REQUIREMENT - Give the data again in its entirety, exactly as provided.

==== DATA BLOCK ====

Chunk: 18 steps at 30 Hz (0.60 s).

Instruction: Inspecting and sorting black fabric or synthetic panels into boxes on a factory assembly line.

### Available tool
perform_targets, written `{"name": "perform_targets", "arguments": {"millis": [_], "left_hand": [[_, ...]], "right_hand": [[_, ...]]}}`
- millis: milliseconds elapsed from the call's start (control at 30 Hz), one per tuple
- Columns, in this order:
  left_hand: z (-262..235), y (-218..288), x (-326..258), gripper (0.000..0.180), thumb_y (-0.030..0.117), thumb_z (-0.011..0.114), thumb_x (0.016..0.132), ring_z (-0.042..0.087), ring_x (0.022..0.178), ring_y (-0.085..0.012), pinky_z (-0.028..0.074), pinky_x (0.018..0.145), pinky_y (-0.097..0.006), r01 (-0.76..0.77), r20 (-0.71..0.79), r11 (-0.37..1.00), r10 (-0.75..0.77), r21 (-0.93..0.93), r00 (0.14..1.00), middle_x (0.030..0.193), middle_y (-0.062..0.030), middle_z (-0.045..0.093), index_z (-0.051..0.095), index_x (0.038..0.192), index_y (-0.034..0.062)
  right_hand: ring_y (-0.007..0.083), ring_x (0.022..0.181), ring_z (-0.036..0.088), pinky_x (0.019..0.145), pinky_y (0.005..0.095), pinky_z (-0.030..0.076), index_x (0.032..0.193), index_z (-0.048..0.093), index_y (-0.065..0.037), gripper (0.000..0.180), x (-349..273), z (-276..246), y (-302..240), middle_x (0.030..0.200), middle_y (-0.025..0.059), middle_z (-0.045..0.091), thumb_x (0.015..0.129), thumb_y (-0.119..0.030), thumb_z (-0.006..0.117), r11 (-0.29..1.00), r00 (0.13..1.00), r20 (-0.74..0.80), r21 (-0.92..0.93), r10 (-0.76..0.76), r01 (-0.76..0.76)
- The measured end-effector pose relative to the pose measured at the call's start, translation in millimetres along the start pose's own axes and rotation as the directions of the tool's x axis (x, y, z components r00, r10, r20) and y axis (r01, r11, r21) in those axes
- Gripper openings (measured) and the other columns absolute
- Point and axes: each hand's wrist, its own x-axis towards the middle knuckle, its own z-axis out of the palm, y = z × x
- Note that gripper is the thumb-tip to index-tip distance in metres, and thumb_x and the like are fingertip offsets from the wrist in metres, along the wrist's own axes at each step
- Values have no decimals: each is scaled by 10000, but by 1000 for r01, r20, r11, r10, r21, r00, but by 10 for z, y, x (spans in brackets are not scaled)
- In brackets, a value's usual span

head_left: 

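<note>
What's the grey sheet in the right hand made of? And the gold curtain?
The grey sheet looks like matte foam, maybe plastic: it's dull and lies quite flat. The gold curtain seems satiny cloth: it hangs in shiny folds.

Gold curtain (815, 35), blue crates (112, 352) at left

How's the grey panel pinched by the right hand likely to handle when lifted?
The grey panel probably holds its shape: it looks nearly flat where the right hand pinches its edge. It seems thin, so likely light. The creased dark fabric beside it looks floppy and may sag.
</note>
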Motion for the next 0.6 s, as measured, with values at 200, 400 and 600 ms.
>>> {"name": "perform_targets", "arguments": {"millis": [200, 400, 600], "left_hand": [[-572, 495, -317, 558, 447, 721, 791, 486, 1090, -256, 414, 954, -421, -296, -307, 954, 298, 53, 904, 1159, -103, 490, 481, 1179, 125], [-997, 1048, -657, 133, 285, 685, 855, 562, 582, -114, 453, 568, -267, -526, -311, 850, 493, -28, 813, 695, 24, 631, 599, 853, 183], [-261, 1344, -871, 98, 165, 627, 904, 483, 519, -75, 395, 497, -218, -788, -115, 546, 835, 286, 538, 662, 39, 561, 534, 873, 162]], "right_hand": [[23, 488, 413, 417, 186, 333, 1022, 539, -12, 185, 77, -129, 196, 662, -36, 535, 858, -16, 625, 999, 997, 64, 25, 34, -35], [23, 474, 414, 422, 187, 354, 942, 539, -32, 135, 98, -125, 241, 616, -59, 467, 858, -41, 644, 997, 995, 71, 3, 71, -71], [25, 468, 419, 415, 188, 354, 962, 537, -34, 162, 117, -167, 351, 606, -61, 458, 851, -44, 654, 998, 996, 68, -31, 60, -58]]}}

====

SOLUTION TO THE EXERCISE -
Chunk: 18 steps at 30 Hz (0.60 s).

Instruction: Inspecting and sorting black fabric or synthetic panels into boxes on a factory assembly line.

### Available tool
perform_targets, written `{"name": "perform_targets", "arguments": {"millis": [_], "left_hand": [[_, ...]], "right_hand": [[_, ...]]}}`
- millis: milliseconds elapsed from the call's start (control at 30 Hz), one per tuple
- Columns, in this order:
  left_hand: z (-262..235), y (-218..288), x (-326..258), gripper (0.000..0.180), thumb_y (-0.030..0.117), thumb_z (-0.011..0.114), thumb_x (0.016..0.132), ring_z (-0.042..0.087), ring_x (0.022..0.178), ring_y (-0.085..0.012), pinky_z (-0.028..0.074), pinky_x (0.018..0.145), pinky_y (-0.097..0.006), r01 (-0.76..0.77), r20 (-0.71..0.79), r11 (-0.37..1.00), r10 (-0.75..0.77), r21 (-0.93..0.93), r00 (0.14..1.00), middle_x (0.030..0.193), middle_y (-0.062..0.030), middle_z (-0.045..0.093), index_z (-0.051..0.095), index_x (0.038..0.192), index_y (-0.034..0.062)
  right_hand: ring_y (-0.007..0.083), ring_x (0.022..0.181), ring_z (-0.036..0.088), pinky_x (0.019..0.145), pinky_y (0.005..0.095), pinky_z (-0.030..0.076), index_x (0.032..0.193), index_z (-0.048..0.093), index_y (-0.065..0.037), gripper (0.000..0.180), x (-349..273), z (-276..246), y (-302..240), middle_x (0.030..0.200), middle_y (-0.025..0.059), middle_z (-0.045..0.091), thumb_x (0.015..0.129), thumb_y (-0.119..0.030), thumb_z (-0.006..0.117), r11 (-0.29..1.00), r00 (0.13..1.00), r20 (-0.74..0.80), r21 (-0.92..0.93), r10 (-0.76..0.76), r01 (-0.76..0.76)
- The measured end-effector pose relative to the pose measured at the call's start, translation in millimetres along the start pose's own axes and rotation as the directions of the tool's x axis (x, y, z components r00, r10, r20) and y axis (r01, r11, r21) in those axes
- Gripper openings (measured) and the other columns absolute
- Point and axes: each hand's wrist, its own x-axis towards the middle knuckle, its own z-axis out of the palm, y = z × x
- Note that gripper is the thumb-tip to index-tip distance in metres, and thumb_x and the like are fingertip offsets from the wrist in metres, along the wrist's own axes at each step
- Values have no decimals: each is scaled by 10000, but by 1000 for r01, r20, r11, r10, r21, r00, but by 10 for z, y, x (spans in brackets are not scaled)
- In brackets, a value's usual span

head_left: 

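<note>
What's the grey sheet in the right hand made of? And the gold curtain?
The grey sheet looks like matte foam, maybe plastic: it's dull and lies quite flat. The gold curtain seems satiny cloth: it hangs in shiny folds.

Gold curtain (815, 35), blue crates (112, 352) at left

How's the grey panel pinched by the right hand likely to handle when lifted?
The grey panel probably holds its shape: it looks nearly flat where the right hand pinches its edge. It seems thin, so likely light. The creased dark fabric beside it looks floppy and may sag.
</note>
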Motion for the next 0.6 s, as measured, with values at 200, 400 and 600 ms.
>>> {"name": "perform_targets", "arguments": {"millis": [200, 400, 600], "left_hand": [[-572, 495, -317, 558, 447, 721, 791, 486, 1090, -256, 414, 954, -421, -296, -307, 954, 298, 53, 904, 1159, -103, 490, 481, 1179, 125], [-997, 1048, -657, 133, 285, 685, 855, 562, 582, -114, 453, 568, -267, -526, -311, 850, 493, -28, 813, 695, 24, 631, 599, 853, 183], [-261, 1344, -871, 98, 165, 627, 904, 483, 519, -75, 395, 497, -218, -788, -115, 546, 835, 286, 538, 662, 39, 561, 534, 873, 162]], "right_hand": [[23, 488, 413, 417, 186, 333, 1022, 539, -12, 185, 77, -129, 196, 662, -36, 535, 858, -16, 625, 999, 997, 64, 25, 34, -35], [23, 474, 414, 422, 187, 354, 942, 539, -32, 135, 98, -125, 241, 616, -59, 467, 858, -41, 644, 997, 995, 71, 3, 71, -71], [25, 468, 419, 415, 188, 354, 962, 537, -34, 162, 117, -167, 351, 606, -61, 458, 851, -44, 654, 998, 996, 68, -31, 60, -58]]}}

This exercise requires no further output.